### Data extract

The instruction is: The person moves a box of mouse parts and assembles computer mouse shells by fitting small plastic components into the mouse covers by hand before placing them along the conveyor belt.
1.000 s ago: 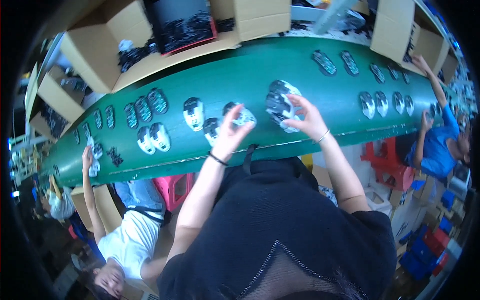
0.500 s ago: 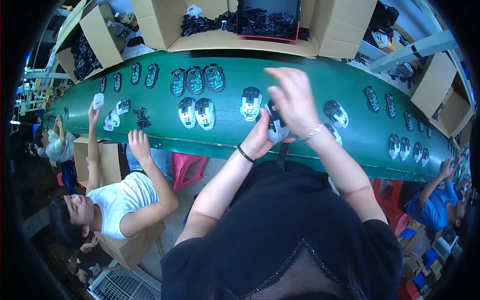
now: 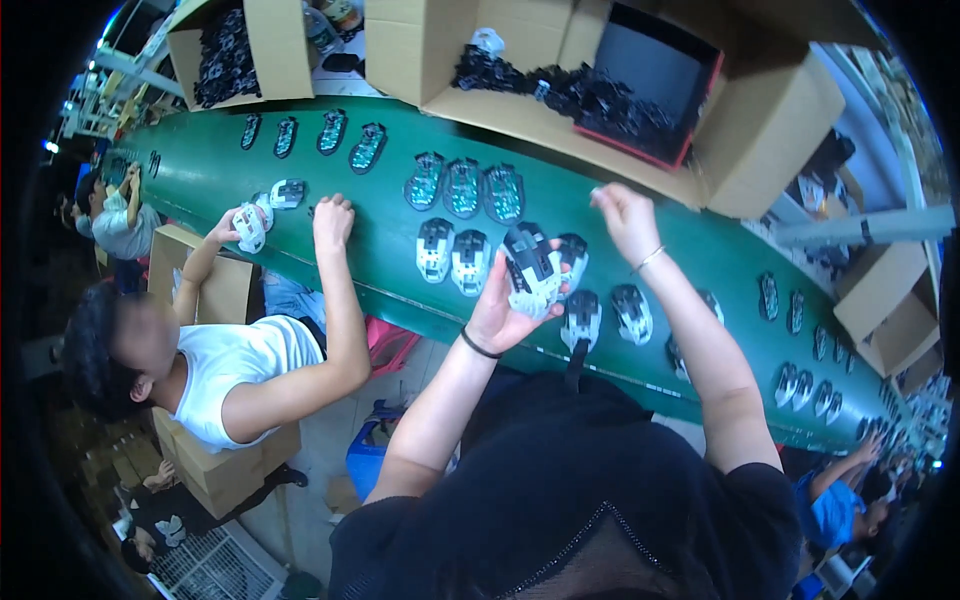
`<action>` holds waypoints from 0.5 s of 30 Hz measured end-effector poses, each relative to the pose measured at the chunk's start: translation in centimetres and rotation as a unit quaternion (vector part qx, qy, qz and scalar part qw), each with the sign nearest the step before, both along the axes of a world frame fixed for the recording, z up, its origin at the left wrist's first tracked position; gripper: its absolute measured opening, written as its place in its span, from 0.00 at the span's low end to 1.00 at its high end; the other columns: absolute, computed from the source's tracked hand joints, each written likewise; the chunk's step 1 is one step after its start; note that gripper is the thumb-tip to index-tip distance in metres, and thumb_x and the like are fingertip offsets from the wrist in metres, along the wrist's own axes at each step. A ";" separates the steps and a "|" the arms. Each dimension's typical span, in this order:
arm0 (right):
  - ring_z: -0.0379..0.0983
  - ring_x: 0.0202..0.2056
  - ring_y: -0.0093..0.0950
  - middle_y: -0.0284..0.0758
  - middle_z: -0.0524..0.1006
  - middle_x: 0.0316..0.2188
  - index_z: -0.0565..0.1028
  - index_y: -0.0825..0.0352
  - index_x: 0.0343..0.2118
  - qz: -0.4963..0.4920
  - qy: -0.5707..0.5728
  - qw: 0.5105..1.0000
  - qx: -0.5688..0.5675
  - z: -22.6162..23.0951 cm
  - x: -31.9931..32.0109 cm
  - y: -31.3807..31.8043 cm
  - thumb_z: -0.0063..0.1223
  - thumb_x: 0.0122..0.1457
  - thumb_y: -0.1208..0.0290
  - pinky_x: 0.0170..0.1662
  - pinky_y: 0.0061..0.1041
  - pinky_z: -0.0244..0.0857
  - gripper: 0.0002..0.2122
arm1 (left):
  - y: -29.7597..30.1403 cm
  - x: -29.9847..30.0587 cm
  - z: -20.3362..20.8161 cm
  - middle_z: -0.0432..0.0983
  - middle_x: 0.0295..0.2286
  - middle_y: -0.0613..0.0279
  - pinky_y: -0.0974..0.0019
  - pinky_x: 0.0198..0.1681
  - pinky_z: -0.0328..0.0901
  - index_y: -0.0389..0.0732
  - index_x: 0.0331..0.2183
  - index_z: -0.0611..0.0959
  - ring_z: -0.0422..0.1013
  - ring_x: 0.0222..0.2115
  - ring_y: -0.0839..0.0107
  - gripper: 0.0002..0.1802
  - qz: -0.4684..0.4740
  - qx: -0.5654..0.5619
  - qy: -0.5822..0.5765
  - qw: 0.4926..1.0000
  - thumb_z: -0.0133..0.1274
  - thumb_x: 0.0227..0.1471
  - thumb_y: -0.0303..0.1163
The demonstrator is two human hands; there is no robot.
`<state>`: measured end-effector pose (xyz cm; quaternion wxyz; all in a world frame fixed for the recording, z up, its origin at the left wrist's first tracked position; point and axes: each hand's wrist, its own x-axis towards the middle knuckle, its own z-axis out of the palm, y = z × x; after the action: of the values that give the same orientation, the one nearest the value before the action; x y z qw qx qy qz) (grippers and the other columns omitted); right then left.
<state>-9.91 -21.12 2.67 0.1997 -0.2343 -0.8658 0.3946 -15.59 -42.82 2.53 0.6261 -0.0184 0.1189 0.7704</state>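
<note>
My left hand (image 3: 490, 318) grips a computer mouse shell (image 3: 531, 268), white-grey with a black top, tilted above the green belt. To its right, over the belt, is my right hand (image 3: 628, 228) with its fingers pinched; what they hold, if anything, is too small to make out. Another mouse shell (image 3: 572, 258) is partly hidden behind the held one. Two more, a left shell (image 3: 433, 250) and a second shell (image 3: 470, 262), stand to the left. Nearer me lies a mouse shell (image 3: 581, 320), beside another shell (image 3: 631, 313). Beyond them sit mouse bases with green circuit boards (image 3: 463, 187).
A cardboard box (image 3: 500, 112) with black small parts and a red-edged black tray (image 3: 640, 85) borders the far side. At my left, a co-worker in a white top (image 3: 250, 375) handles a mouse shell (image 3: 250, 228). More shells (image 3: 802, 388) lie far right.
The view has turned, shifting the scene. My right hand has moved off the mouse shell, away to the right, and its fingers have closed. My left hand still holds the shell, now with its top showing.
</note>
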 end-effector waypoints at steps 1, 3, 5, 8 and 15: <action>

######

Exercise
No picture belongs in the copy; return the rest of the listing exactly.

Response for this exercise
The instruction is: The person moves a box of mouse parts and assembles computer mouse shells by fitting small plastic components into the mouse covers by hand before placing them along the conveyor belt.
1.000 s ago: 
0.500 s ago: 
now: 
`<action>` holds waypoints from 0.5 s of 30 Hz measured end-effector poses, each relative to the pose measured at the chunk's start: translation in centimetres and rotation as a unit quaternion (vector part qx, qy, qz and scalar part qw), each with the sign nearest the step before, both along the axes of a world frame fixed for the recording, z up, its origin at the left wrist's first tracked position; gripper: its absolute measured opening, written as its place in its span, from 0.00 at the span's low end to 1.00 at its high end; the other columns: absolute, computed from the source's tracked hand joints, each written likewise; the chunk's step 1 is one step after its start; note that gripper is the thumb-tip to index-tip distance in metres, and thumb_x and the like are fingertip offsets from the wrist in metres, along the wrist's own axes at each step. A ";" separates the steps and a "|" the arms. Each dimension's typical span, in this order:
arm0 (right):
  - ring_z: -0.0379..0.0983
  - ring_x: 0.0202..0.2056
  - ring_y: -0.0093..0.0950
  - middle_y: -0.0284..0.0758
  - middle_z: -0.0524..0.1006
  - middle_x: 0.0316..0.2188
  - index_z: -0.0565..0.1028
  - index_y: -0.0825..0.0352
  - index_x: 0.0343..0.2118
  - qz: -0.4963..0.4920
  - qy: -0.5707..0.5728
  - qw: 0.5105..1.0000
  - qx: -0.5688..0.5675
  - z: -22.6162..23.0951 cm
  - x: -31.9931..32.0109 cm
  - y: -31.3807..31.8043 cm
  - thumb_z: -0.0063..0.1223
  - thumb_x: 0.0122..0.1457
  - thumb_y: -0.1208..0.0290
  - pinky_x: 0.0170..0.1662
  - pinky_y: 0.0061..0.1041
  - pinky_z: -0.0244..0.0857
  - gripper: 0.0002..0.2122
arm1 (left):
  - y: -29.7597..30.1403 cm
  - x: -29.9847..30.0587 cm
  - z: -20.3362..20.8161 cm
  - middle_z: -0.0432..0.0983
  - middle_x: 0.0295..0.2286
  - middle_y: -0.0613..0.0279
  - pinky_y: -0.0974..0.0019
  - pinky_x: 0.0198..0.1681
  - pinky_z: -0.0328..0.0901
  - index_y: -0.0389..0.0732
  - index_x: 0.0331..0.2183
  - index_z: -0.0611..0.0959
  - ring_z: -0.0422..0.1013
  - ring_x: 0.0222..0.2115
  - ring_y: -0.0839..0.0107
  - gripper: 0.0002..0.1802
  - qz: -0.4684..0.4740
  - qx: -0.5654..0.5619
  - qy: -0.5822..0.5765
  - qw: 0.4926..1.0000
  - thumb_z: -0.0133..0.1274
  - thumb_x: 0.0227..0.1471
  - thumb_y: -0.0303..0.1163
The demonstrator is two human hands; there is no robot.
`<state>`: measured end-effector pose (xyz cm; quaternion wxyz; all in a world frame fixed for the recording, z up, its origin at the left wrist's first tracked position; point and axes: each hand's wrist, its own x-axis towards the middle knuckle, its own z-axis out of the palm, y = z × x; after the action: of the values that give the same orientation, the one nearest the value before the action; x y z qw qx qy qz) (grippers and the other columns omitted); right then left.
<state>-9.91 -21.12 2.67 0.1997 -0.2343 -0.8658 0.3946 -15.59 -42.82 2.53 0.6261 -0.0184 0.1189 0.7704</state>
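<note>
My left hand (image 3: 490, 318) grips a computer mouse shell (image 3: 531, 268), white-grey with a black top, tilted above the green belt. To its right, over the belt, is my right hand (image 3: 628, 228) with its fingers pinched; what they hold, if anything, is too small to make out. Another mouse shell (image 3: 572, 258) is partly hidden behind the held one. Two more, a left shell (image 3: 433, 250) and a second shell (image 3: 470, 262), stand to the left. Nearer me lies a mouse shell (image 3: 581, 320), beside another shell (image 3: 631, 313). Beyond them sit mouse bases with green circuit boards (image 3: 463, 187).
A cardboard box (image 3: 500, 112) with black small parts and a red-edged black tray (image 3: 640, 85) borders the far side. At my left, a co-worker in a white top (image 3: 250, 375) handles a mouse shell (image 3: 250, 228). More shells (image 3: 802, 388) lie far right.
The view has turned, shifting the scene. My right hand has moved off the mouse shell, away to the right, and its fingers have closed. My left hand still holds the shell, now with its top showing.
</note>
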 end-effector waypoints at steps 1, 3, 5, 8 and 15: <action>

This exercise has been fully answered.